» **RECORDS PROVIDED**:
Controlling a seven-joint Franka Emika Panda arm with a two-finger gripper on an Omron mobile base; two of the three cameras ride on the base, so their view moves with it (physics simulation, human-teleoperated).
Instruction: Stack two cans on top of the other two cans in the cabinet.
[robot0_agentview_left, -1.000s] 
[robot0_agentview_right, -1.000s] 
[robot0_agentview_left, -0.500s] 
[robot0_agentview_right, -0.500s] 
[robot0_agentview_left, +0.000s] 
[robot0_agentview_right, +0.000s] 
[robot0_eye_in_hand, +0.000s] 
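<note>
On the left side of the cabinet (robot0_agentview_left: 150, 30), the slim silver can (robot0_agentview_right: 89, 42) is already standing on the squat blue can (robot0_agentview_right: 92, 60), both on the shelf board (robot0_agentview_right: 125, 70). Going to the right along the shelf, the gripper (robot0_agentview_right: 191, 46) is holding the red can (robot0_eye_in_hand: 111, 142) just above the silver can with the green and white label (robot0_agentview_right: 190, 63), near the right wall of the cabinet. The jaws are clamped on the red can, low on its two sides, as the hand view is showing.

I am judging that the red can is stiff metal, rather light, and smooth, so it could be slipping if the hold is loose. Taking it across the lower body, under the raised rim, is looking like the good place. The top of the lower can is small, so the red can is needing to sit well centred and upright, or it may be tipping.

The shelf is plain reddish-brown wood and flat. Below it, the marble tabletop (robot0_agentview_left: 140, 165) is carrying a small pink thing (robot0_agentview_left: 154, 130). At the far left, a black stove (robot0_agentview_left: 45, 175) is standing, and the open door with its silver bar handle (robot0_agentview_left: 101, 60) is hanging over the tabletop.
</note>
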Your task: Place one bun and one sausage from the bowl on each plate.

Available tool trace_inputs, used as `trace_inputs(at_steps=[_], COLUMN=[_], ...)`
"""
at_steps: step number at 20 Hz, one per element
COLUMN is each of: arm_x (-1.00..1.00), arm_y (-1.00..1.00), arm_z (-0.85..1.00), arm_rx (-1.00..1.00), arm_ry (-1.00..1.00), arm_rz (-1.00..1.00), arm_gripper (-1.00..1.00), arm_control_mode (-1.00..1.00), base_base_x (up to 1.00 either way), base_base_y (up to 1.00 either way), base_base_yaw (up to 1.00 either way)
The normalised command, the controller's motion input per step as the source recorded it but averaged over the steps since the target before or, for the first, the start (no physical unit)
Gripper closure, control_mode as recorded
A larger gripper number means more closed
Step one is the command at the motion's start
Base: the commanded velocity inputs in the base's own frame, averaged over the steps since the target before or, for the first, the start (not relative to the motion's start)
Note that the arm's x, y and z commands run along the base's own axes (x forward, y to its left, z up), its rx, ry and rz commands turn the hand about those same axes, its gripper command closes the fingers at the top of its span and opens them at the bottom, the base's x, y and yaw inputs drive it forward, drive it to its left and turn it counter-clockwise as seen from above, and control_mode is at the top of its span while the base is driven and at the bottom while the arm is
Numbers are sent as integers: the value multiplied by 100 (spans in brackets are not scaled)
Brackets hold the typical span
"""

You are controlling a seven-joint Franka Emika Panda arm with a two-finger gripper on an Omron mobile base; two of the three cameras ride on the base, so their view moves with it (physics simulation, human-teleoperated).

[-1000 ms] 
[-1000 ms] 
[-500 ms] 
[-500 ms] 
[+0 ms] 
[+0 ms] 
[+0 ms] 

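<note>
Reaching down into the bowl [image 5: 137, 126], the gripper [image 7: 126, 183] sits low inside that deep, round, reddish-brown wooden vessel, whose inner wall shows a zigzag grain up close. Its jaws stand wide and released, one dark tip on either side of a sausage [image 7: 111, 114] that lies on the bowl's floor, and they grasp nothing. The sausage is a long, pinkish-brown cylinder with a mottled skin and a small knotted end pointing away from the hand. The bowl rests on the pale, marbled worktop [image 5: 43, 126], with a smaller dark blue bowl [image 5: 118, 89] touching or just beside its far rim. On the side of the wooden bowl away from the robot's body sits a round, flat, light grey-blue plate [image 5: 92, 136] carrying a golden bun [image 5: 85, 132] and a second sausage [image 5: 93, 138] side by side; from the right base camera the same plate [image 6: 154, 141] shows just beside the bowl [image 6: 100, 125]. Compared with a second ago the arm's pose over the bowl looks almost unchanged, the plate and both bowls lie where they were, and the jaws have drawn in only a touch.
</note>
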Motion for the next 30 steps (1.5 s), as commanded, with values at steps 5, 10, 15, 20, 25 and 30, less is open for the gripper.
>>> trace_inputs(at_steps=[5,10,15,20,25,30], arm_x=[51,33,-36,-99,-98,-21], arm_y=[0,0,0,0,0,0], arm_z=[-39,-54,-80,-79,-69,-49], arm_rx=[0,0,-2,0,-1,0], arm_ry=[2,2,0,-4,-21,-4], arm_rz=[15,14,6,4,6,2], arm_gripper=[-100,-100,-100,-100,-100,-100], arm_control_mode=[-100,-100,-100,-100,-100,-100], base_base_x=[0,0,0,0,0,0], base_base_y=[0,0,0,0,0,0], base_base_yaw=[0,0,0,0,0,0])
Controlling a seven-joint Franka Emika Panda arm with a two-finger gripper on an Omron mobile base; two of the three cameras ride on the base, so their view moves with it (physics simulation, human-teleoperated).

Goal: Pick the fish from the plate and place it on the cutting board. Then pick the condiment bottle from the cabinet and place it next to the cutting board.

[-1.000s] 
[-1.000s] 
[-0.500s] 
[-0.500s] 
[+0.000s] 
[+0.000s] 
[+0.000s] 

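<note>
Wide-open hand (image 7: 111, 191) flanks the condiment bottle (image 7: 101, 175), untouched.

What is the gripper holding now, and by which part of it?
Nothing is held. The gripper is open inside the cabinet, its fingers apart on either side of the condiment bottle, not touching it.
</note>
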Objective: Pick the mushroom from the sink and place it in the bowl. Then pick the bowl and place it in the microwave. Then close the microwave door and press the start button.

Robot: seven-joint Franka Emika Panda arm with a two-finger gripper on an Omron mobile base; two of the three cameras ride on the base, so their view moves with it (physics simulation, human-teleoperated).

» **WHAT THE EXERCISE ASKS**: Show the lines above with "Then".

» **REPLY**:
Goal: Pick the fish from the plate and place it on the cutting board. Then pick the condiment bottle from the cabinet and place it next to the cutting board.
Objective: Pick the mushroom from the sink and place it in the bowl. Then pick the bowl and place it in the microwave. Then close the microwave door and press the start button.

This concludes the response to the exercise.